◆ Exercise prompt:
Set down exactly the lines below, starting at the one that contains "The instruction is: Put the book" and ending at the one that contains "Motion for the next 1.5", with both of those lines included and nothing else.

◆ Source information:
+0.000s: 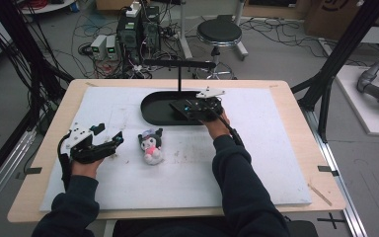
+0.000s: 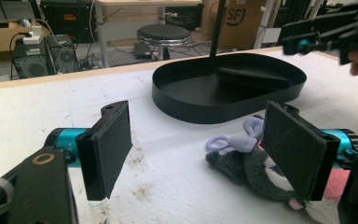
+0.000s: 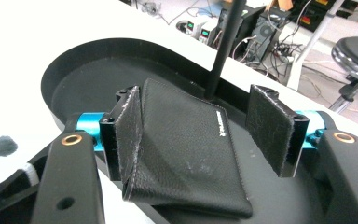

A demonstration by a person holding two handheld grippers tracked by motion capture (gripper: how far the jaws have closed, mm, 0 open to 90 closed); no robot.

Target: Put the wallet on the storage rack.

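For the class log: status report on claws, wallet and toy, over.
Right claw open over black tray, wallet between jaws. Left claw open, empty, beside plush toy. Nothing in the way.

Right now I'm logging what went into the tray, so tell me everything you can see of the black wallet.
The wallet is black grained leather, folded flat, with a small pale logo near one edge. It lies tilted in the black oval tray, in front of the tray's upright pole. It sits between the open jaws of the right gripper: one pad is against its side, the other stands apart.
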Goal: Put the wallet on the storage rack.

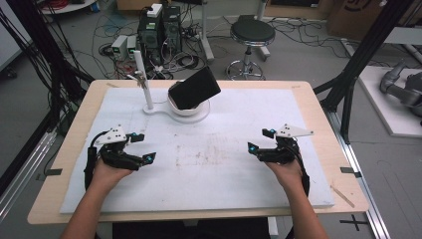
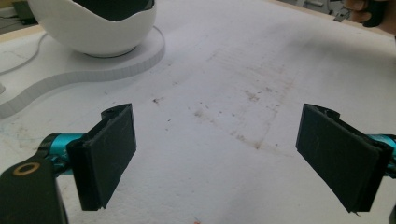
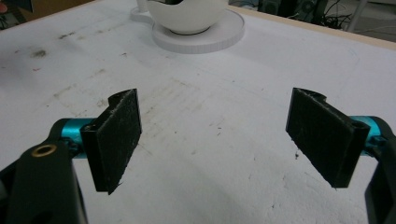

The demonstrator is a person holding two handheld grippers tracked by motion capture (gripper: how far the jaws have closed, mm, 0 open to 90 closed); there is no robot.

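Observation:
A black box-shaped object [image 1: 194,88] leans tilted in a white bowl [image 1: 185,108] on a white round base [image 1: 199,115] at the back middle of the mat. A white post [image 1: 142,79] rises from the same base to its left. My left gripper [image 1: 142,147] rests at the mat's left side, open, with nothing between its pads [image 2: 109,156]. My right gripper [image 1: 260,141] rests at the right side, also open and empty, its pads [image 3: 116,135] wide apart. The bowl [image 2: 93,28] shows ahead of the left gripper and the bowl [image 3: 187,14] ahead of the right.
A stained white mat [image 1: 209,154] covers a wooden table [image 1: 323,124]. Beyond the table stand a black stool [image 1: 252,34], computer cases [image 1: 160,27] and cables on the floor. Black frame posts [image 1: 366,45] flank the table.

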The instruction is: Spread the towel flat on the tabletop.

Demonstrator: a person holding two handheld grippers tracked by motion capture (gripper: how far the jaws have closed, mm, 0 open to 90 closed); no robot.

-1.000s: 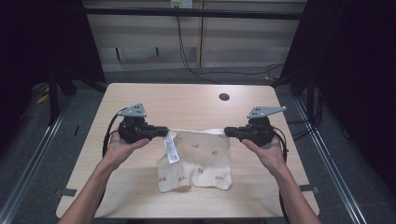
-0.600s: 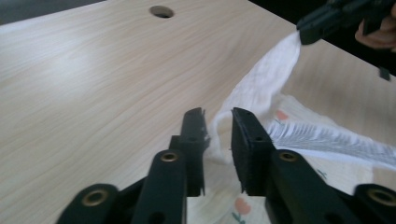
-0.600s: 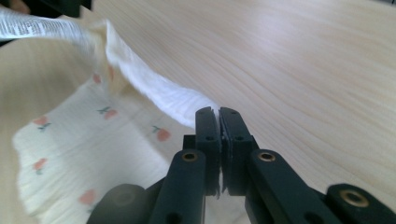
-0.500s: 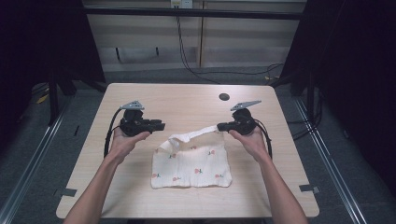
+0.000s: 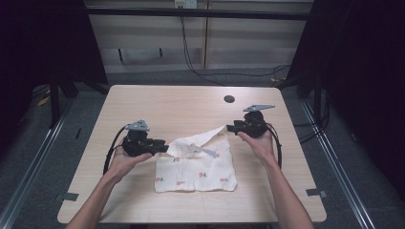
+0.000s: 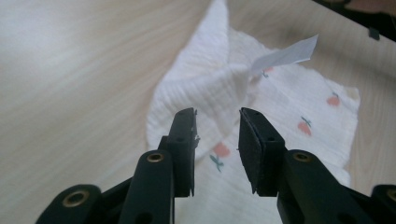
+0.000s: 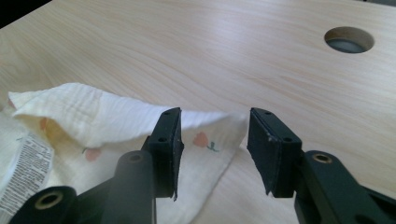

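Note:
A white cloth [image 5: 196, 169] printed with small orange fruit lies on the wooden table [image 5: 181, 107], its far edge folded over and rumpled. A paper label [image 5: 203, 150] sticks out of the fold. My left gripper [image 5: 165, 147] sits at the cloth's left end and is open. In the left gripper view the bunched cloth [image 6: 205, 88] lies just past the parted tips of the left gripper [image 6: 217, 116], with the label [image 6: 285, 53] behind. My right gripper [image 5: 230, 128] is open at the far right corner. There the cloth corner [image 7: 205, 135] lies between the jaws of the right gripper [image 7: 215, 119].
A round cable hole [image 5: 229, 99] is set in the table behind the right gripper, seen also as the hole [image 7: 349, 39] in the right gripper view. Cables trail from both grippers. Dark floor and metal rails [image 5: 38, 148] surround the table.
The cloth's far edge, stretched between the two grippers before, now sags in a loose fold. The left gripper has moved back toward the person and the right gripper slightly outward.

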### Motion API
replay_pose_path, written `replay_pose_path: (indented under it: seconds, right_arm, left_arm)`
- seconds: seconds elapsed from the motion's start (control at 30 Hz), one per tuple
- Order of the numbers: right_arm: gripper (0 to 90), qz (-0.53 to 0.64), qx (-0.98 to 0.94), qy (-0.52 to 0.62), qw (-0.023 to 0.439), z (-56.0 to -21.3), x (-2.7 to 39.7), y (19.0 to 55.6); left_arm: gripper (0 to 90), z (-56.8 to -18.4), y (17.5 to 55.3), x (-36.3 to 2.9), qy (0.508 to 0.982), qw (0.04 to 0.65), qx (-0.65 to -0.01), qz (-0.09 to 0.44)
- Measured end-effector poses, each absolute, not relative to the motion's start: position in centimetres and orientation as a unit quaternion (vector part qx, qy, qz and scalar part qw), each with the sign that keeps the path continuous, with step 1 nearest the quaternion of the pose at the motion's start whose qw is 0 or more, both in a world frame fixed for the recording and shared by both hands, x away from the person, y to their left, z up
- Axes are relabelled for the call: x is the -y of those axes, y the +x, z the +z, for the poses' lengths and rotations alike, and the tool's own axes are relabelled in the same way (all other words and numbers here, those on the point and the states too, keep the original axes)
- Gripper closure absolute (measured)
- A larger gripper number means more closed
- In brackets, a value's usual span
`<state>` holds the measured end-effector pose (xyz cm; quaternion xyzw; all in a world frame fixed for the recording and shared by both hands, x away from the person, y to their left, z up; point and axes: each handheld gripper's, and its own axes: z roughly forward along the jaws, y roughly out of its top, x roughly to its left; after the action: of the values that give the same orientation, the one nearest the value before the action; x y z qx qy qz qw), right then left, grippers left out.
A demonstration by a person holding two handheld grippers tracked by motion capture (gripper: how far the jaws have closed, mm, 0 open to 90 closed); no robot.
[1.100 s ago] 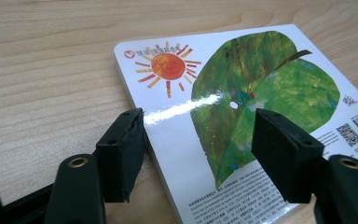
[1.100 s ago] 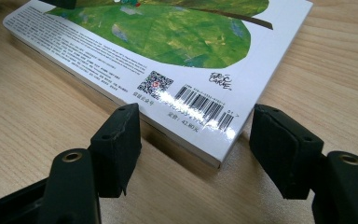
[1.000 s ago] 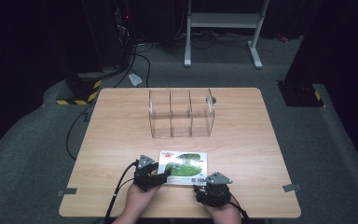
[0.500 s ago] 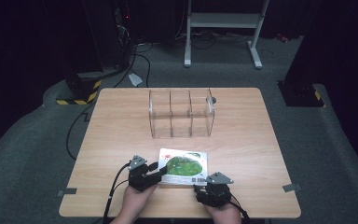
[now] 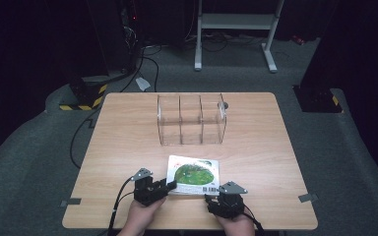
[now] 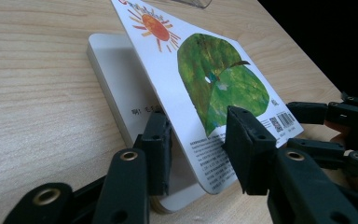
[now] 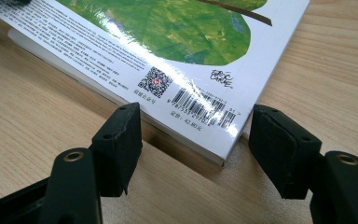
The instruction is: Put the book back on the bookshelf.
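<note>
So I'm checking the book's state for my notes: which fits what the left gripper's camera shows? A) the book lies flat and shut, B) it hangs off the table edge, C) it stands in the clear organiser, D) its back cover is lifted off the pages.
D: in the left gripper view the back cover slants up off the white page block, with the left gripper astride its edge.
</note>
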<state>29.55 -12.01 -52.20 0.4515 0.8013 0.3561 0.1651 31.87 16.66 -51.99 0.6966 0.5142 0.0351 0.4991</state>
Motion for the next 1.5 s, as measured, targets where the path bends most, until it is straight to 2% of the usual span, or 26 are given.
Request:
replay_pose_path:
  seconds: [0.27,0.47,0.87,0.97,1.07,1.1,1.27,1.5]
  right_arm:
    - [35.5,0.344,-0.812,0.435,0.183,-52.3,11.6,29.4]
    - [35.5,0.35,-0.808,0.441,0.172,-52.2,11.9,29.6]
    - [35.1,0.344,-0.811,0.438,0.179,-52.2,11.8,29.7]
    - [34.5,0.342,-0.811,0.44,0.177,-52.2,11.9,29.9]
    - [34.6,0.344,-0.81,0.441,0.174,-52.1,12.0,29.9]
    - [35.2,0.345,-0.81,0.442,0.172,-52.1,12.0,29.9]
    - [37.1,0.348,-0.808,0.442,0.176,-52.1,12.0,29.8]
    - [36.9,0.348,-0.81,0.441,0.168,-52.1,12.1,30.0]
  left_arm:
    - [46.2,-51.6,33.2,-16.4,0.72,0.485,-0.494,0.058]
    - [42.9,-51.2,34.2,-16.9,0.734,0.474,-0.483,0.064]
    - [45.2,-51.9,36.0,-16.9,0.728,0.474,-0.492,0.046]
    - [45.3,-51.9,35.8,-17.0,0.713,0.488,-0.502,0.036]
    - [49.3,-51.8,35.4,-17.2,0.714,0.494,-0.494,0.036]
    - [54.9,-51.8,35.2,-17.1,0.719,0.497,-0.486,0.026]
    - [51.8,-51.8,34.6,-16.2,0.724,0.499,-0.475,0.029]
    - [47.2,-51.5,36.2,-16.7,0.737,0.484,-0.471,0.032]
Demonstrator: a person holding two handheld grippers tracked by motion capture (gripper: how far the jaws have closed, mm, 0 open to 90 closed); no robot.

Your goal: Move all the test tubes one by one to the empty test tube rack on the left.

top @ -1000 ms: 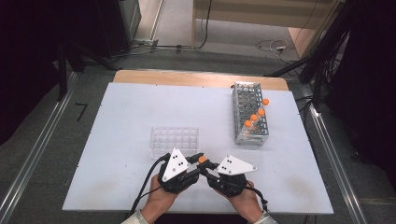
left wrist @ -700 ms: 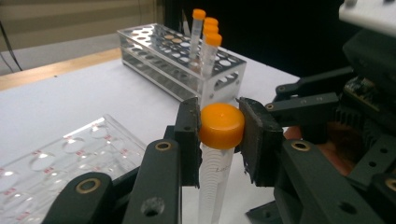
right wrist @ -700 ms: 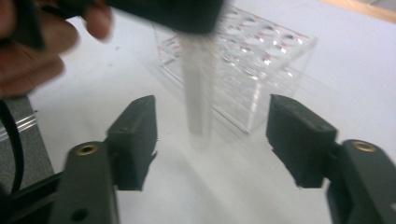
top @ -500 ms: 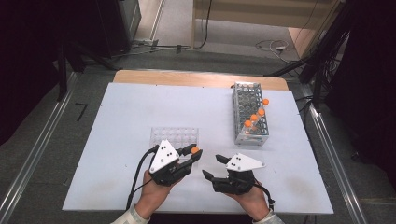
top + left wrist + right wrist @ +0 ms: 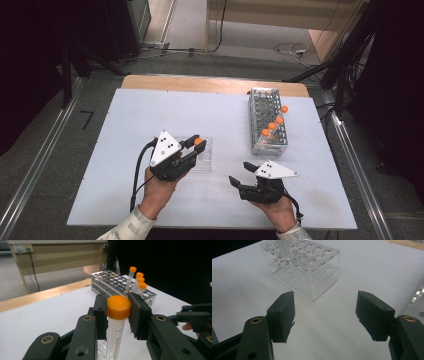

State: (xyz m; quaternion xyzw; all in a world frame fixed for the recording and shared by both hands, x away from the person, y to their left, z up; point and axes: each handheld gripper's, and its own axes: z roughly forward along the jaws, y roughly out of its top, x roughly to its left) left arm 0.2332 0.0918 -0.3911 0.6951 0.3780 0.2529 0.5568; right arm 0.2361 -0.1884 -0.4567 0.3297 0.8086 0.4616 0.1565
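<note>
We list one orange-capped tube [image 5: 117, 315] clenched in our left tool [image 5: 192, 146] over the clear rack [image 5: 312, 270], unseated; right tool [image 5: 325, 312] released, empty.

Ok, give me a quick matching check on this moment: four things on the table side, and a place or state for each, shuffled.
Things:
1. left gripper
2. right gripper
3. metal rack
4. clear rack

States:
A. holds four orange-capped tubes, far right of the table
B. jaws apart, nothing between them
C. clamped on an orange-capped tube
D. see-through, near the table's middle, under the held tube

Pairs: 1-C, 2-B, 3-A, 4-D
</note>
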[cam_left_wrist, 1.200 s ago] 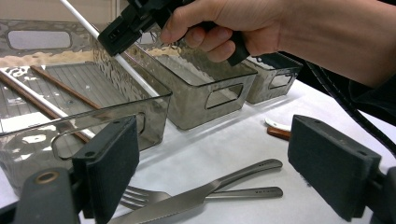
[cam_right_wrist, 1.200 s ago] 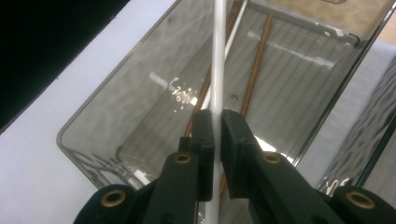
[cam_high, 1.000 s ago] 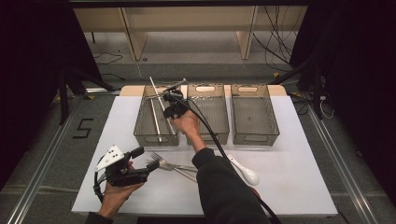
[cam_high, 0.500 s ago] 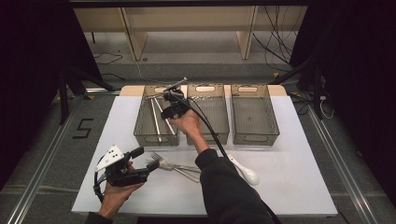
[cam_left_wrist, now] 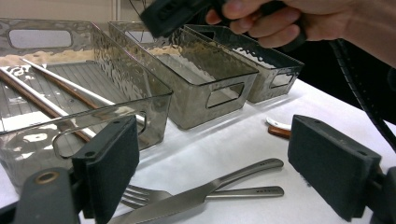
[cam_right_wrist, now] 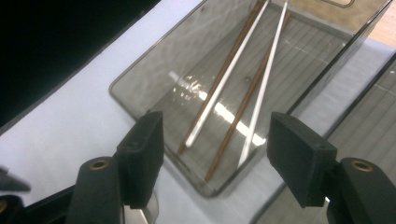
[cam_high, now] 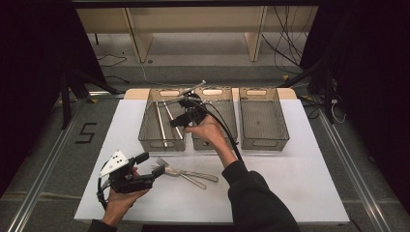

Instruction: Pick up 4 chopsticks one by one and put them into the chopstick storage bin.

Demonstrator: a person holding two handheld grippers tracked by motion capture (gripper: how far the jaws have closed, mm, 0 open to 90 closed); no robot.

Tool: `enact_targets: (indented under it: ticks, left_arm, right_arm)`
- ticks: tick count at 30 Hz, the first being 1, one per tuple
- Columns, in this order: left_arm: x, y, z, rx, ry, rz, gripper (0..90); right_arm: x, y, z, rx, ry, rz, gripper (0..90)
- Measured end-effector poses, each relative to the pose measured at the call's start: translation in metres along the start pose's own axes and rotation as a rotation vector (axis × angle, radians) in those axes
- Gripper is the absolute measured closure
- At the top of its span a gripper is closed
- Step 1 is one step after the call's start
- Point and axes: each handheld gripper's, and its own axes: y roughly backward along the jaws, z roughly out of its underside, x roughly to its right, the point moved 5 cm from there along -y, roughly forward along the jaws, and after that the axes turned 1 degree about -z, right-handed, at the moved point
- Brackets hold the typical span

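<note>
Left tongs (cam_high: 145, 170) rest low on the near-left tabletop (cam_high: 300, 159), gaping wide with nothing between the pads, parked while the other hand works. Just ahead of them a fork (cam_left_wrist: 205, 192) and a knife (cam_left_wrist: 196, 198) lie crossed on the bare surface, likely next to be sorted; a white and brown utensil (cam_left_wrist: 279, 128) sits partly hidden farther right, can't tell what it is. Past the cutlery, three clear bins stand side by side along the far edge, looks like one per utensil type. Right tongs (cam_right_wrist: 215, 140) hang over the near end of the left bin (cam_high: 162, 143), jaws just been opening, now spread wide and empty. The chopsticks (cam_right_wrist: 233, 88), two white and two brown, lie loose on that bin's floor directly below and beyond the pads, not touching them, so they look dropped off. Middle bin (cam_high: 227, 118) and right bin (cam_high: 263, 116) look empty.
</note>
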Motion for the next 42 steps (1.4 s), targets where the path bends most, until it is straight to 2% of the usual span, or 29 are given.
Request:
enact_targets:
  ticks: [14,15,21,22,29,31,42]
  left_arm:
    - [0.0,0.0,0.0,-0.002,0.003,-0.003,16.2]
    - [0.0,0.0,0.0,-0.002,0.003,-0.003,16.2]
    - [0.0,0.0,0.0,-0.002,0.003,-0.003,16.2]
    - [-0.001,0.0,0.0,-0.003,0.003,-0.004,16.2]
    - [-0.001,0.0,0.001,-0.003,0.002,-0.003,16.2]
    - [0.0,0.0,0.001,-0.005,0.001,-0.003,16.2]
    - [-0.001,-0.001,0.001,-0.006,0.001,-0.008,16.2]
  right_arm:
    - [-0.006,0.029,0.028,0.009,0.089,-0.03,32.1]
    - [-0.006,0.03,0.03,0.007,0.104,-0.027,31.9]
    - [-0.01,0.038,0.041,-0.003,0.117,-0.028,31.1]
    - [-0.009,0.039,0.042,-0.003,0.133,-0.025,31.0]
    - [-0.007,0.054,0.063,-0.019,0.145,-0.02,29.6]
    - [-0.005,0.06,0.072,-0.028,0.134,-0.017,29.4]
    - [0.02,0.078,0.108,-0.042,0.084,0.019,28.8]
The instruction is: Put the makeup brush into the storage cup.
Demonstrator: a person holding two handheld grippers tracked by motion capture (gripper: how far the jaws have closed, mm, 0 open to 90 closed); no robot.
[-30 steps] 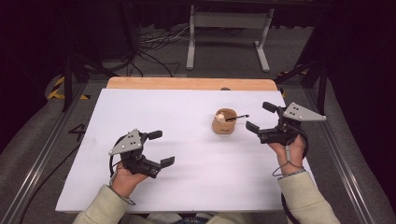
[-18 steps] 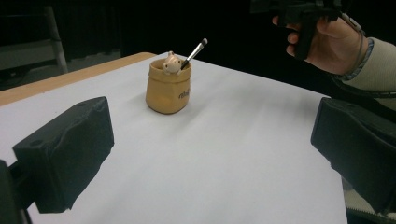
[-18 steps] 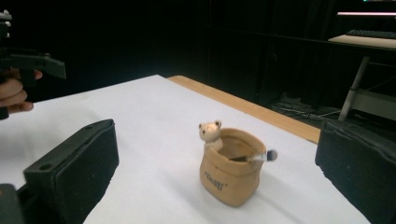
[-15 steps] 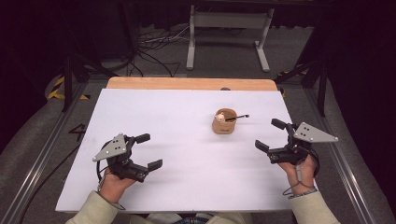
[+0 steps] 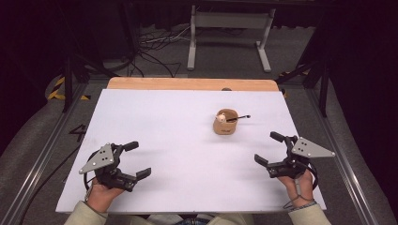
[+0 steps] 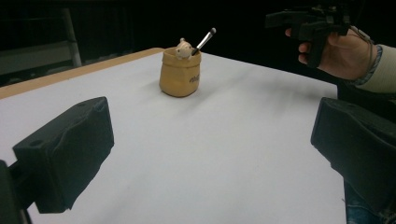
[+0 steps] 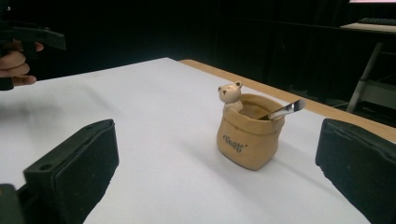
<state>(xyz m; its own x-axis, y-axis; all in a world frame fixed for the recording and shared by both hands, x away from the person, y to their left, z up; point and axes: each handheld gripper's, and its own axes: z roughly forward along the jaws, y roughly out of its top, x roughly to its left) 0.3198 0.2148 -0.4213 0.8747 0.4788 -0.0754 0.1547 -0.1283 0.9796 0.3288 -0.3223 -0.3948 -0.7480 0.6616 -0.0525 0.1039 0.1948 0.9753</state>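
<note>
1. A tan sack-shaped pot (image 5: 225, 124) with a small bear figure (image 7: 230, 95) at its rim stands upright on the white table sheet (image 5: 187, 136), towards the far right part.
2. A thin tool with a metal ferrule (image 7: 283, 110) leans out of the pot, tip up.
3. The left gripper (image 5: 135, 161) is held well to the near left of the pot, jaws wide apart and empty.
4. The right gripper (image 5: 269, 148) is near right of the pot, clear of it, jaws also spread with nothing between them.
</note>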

◆ Output of the task:
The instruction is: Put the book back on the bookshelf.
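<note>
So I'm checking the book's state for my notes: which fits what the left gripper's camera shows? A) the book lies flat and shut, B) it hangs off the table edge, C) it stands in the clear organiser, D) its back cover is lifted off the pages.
D: in the left gripper view the back cover slants up off the white page block, with the left gripper astride its edge.
</note>
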<state>29.55 -12.01 -52.20 0.4515 0.8013 0.3561 0.1651 31.87 16.66 -51.99 0.6966 0.5142 0.0351 0.4991</state>
Motion for the next 1.5 s, as measured, targets where the path bends most, until it is straight to 2% of the usual span, or 26 are given.

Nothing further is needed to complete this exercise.